Autonomia: il governo ci riprova ma accentra la gestione di porti. Con gravi rischi
Fra poco meno di un mese avranno inizio i Giochi del Mediterraneo, ma tra circa un mese e mezzo i Giochi termineranno e l’entusiasmo per un evento la cui portata sarà dimostrata dai fatti, lascerà il posto alla realtà del “dopo”. Qualche impianto sportivo nuovo, di cui la città aveva uno “storico” bisogno, non potrà colmare, in ogni caso, aspettative e condizioni che la città nutre da sempre: nulla sarà cambiato, purtroppo, per quanto riguarda l’isolamento in cui Taranto è abbandonata da sempre: inutili gli appelli, anche autorevoli, ad aprire l’aeroporto ai voli di linea, nessun completamento dell’autostrada, nonostante impegni ufficiali e previsioni, mentre, per quanto riguarda i collegamenti ferroviari, la Puglia ha dovuto autotassarsi perché il treno Frecciarossa potesse arrivare a Taranto e non fermarsi in Basilicata.

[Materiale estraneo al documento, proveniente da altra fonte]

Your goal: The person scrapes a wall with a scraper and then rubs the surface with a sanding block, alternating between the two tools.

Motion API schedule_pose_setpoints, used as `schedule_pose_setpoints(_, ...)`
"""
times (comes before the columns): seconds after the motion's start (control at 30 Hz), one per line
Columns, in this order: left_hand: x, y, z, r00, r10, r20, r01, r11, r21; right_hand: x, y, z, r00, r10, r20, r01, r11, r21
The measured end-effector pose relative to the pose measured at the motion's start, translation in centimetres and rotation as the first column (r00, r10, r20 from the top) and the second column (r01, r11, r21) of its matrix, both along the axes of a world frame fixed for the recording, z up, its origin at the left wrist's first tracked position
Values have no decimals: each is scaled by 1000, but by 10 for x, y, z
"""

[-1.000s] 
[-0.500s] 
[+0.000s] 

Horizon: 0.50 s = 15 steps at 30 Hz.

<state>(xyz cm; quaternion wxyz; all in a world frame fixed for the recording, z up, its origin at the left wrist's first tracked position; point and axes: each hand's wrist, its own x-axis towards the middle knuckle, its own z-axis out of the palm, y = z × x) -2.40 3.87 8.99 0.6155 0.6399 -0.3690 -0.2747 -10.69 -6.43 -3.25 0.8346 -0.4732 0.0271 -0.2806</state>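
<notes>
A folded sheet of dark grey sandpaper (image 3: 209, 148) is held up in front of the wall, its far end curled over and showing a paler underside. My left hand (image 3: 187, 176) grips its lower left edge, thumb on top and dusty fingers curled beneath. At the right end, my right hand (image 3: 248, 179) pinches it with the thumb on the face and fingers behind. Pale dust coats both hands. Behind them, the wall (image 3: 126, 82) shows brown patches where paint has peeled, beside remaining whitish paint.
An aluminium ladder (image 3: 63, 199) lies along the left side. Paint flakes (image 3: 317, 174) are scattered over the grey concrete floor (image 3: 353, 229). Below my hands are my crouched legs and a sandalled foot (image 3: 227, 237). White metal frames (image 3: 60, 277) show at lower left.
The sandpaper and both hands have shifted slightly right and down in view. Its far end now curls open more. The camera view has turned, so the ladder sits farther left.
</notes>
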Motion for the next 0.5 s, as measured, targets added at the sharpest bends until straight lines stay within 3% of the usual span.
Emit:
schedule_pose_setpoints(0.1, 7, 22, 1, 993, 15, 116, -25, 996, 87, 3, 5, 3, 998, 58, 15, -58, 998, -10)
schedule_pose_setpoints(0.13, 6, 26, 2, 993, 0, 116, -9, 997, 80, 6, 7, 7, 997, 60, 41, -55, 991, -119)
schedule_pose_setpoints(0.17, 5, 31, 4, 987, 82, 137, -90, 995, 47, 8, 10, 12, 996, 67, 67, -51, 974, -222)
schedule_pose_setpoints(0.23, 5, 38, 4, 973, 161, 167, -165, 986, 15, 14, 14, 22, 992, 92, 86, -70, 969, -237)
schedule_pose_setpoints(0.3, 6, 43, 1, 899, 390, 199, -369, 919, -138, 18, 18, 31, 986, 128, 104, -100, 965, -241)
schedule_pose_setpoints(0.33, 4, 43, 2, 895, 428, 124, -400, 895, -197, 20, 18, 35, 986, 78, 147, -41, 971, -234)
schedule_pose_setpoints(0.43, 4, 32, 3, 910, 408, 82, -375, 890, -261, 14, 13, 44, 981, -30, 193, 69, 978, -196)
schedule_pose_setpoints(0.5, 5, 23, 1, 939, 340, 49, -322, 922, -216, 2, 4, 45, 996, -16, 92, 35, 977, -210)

Ma c’è un altro orientamento fortemente punitivo che ci riguarda: la nascita di Porti Spa, la società cui il governo vuole accentrare le gestione di tutti i porti italiani, ossia lo sviluppo e la promozione della portualità, di fatto togliendo autonomia alle autorità portuali. Una decisione, quella contenuta nel disegno di riforma avanzata dal ministero guidato da Salvini, in netto, incomprensibile contrasto con l’autonomia differenziata che il governo sta portando avanti, infischiandosene della bocciatura della riforma da parte della Corte costituzionale, attraverso i pre-accordi stipulati con le Regioni del Nord, guidate dal centrodestra.
Insomma: da una parte si vuole privilegiare le regioni ricche quando si tratta di assorbire più risorse, soprattutto per la sanità, da sottrarre alle regioni meridionali, dall’altra di vuole accentrare il potere a Roma, in netta contraddizione, quando si tratta di investire nello sviluppo e nella promozione, impedendo così ai territori di intervenire nel rilancio e nella programmazione dei porti.
Una questione particolarmente delicata, in questo momento, per Taranto che deve ancora trovare una risposta lavorativa ai 322 lavoratori ex Tct, per i quali dovrebbe essere avviato un percorso formativo che favorisca la loro rioccupazione, ma per i quali ancora con ci sono reali opportunità di lavoro, essendo svanite le proposte di insediamento produttivo nel porto, anche per precise responsabilità politiche ed essendo ancora poco chiare le nuove proposte all’orizzonte. Su questo problema sono intervenute le segreterie sindacali di Cgil Cisl Uil che si battono per ottenere l’autorizzazione ministeriale per il riconoscimento dell’articolo 17 della legge 84/1994, uno strumento fondamentale per organizzare la manodopera temporanea e creare condizioni favorevoli alla ripresa delle attività portuali, ma che lamentano la loro esclusione dall’incontro cui ha partecipato, su invito del presidente dell’autorità portuale Gugliotti, solo il sindaco Bitetti.
“La vertenza ex TCT, la scadenza dell’Agenzia per il lavoro portuale e il futuro della cantieristica – scrivono i sindacati – richiedono responsabilità e confronto. Anche il progetto dell’ex yard Belleli e il futuro insediamento di Cantieri di Puglia devono essere affrontati con una visione complessiva, evitando che opportunità importanti per l’occupazione del territorio rimangano bloccate”. Com’è già successo in passato e come rischia di accadere ancora.